We see Natsume in Akiko's arms. Akiko is kissing her on the open mouth as Natsume writhes her bare hips. Neon. Neon. Everything's gone. A beach at twilight. A girl is singing as she rolls a hoop down a dark street. Poppies, the dust of poppies. Suns and the dust of suns.Why shouldn't you be dazzled by all the suns. At once, all the galaxies whirling. Dust and fire, and train tracks in the bleakness. A road going west, a road going east. Once upon a time in grief.

*

Natsume bends at the waist to switch on the tv. She laughs. It's a samurai movie. A one-armed man missing one eye in a woman's white kimono is cutting down black clad ninjas with a sword. I remember this show, she says. She sits on the bed smoking her cigarette. Akiko watches her. Then she watches rain streaming on the glass. She shivers. Is it cold in the hotel room? No. Something is wrong. She tosses aside the sheet and dresses quickly, pulling the things out of her gaping luggage bag. Panties, jeans, a sweater. Natsume is laughing.

*

So, Akiko asks, her mouth in Natsume's black hair. Her eyes shut. Natsume's mouth and fingers on her skin, thrillingly. Does he pay you money? This Junichiro of yours? This yakuza? Natsume doesn't stop what she is doing, which is kissing Akiko's pale skin and stroking it with her fingertips. Licking the stiff nipples. Searching for the places that will make Akiko thrill and moan. Careful not to touch the black thread stitched sword cut that had widened her eyes when Akiko turned from stripping down and stood in the brilliant lamplight naked.

Ah. Ah.

Finally, she nods a little and says, Hai.

So that's it. Natsume is not only a flight attendent but also call girl.

Later, Natsume in a toneless shallow breathy voice describes how she met Jun in a milk bar when she was only fourteen years old and he took her to a love hotel in Shibuya and she let him do everything to her, everything he wanted, everything you could imagine, everything. She was in her schoolgirl uniform. He was brutal and passionate. He bit her a lot. It hurt but she liked it. They've been seeing each other since then, off and on. Sometimes he takes her away to other places. Once by train to Osaka. Once even to Hong Kong where he had some business for the Yoshimori clan. Ah, Akiko says, so you knew he was yakuza. Natsume giggles. Yes. He told me. That first night. I saw his tattooes. He's proud of it. He's full of himself, like men. You know?

Does Jun have other women? Akiko asks.

Natsume expells a long shuddering breath. Yes. I'm sure of it.

Akiko thinks, Jun. The Yoshimori clan. She remembers the hard, handsome face, the cut of his dark suit. She imprints it in her mind.

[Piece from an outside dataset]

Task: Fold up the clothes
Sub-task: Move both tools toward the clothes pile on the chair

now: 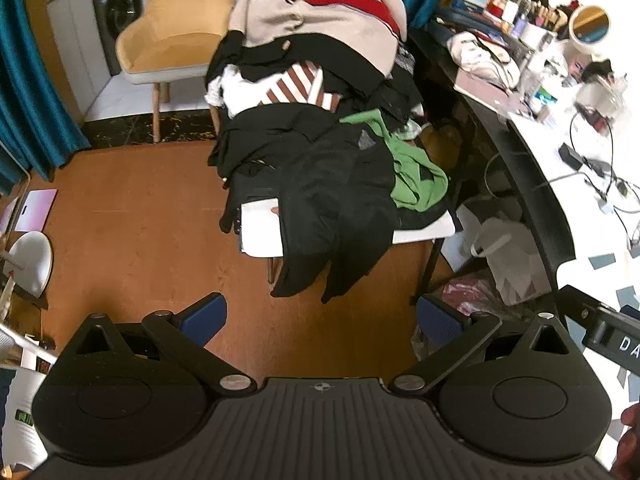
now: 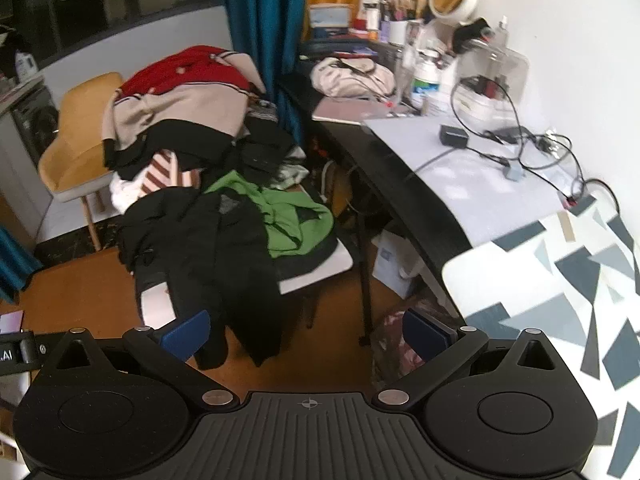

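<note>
Two grippers: your left gripper (image 1: pixel 320 316) and your right gripper (image 2: pixel 306 334) both hang above the brown floor with blue pads spread wide, nothing between them.
Container on the desk: a clear plastic box (image 2: pixel 494 76) stands at the far right of the black-edged desk (image 2: pixel 400 184); you can see dark and red items inside, too blurred to name.
Cup: a white cup (image 2: pixel 398 30) at the far end of the desk holds upright brushes.
Bag: a pale plastic bag (image 1: pixel 508 260) sits on the floor under the desk; you cannot tell its contents.
Clothes: a heaped pile of clothes (image 1: pixel 316 128) covers a white-seated chair (image 1: pixel 424 228) just left of the desk, ahead of both grippers.
Top layer: a red and beige knit (image 1: pixel 316 12) crowns the far end.
Middle: a red-and-white striped piece (image 1: pixel 300 88) peeks out among black garments.
Near end: a black garment (image 1: pixel 332 208) drapes over the seat's near edge, hanging towards the floor.
Right side: a crumpled green garment (image 1: pixel 412 168) lies touching the black one.
Far left: a mustard upholstered armchair (image 1: pixel 176 28) stands apart from the pile.
</note>
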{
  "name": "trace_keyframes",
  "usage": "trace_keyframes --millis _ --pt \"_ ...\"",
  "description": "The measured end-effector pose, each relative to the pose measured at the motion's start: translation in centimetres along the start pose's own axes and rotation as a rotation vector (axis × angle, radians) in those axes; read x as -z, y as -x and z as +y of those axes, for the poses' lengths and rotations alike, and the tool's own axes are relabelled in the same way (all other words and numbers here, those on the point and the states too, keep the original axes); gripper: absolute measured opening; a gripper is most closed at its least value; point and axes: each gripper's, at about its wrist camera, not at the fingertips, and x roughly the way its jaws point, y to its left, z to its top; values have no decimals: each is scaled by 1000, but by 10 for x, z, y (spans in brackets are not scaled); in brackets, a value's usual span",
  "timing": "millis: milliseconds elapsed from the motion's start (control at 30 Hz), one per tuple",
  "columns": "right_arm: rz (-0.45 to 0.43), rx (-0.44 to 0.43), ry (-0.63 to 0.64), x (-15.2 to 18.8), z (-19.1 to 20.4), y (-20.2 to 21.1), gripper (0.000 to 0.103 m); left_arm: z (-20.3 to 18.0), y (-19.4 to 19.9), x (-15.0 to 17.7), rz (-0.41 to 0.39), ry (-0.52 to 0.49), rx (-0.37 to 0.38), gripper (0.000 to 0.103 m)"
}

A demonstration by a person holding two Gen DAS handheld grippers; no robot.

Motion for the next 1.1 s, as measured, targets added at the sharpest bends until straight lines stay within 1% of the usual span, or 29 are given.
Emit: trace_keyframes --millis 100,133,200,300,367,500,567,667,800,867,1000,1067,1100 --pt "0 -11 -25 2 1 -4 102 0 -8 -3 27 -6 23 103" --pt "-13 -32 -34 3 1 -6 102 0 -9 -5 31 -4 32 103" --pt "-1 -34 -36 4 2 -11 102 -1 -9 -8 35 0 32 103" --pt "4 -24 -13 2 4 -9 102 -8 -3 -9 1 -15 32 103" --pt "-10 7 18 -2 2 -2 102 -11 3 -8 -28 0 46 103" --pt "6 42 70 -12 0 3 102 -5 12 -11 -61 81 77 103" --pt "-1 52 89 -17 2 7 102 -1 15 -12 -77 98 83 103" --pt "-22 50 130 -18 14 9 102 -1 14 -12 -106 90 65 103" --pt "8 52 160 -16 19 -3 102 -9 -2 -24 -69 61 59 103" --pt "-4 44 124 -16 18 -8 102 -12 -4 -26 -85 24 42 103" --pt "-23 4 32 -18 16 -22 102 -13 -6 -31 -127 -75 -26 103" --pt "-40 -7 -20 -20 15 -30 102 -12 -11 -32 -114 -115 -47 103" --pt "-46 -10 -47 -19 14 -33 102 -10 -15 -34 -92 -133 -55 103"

Tattooes of what? she asks. Natsume giggles. Demons. Dragons. Then Natsume parts Akiko's knees and crawls between them and Akiko gasps for breath, arching her back, and she feels herself begin to orgasm. It's a long, rippling, desperate one, with Natsume sucking and licking her hard. It ends in a kind of dark explosion behind her eyelids. Akiko grips Natsume's head with her fingers, twisting the dark hair, and lets out an urgent cry then a curse. Natsume takes her mouth away and bites Akiko's thigh, laughing. They twist together in the sheets. Hah, hah, hah, Akiko says, catching her breath.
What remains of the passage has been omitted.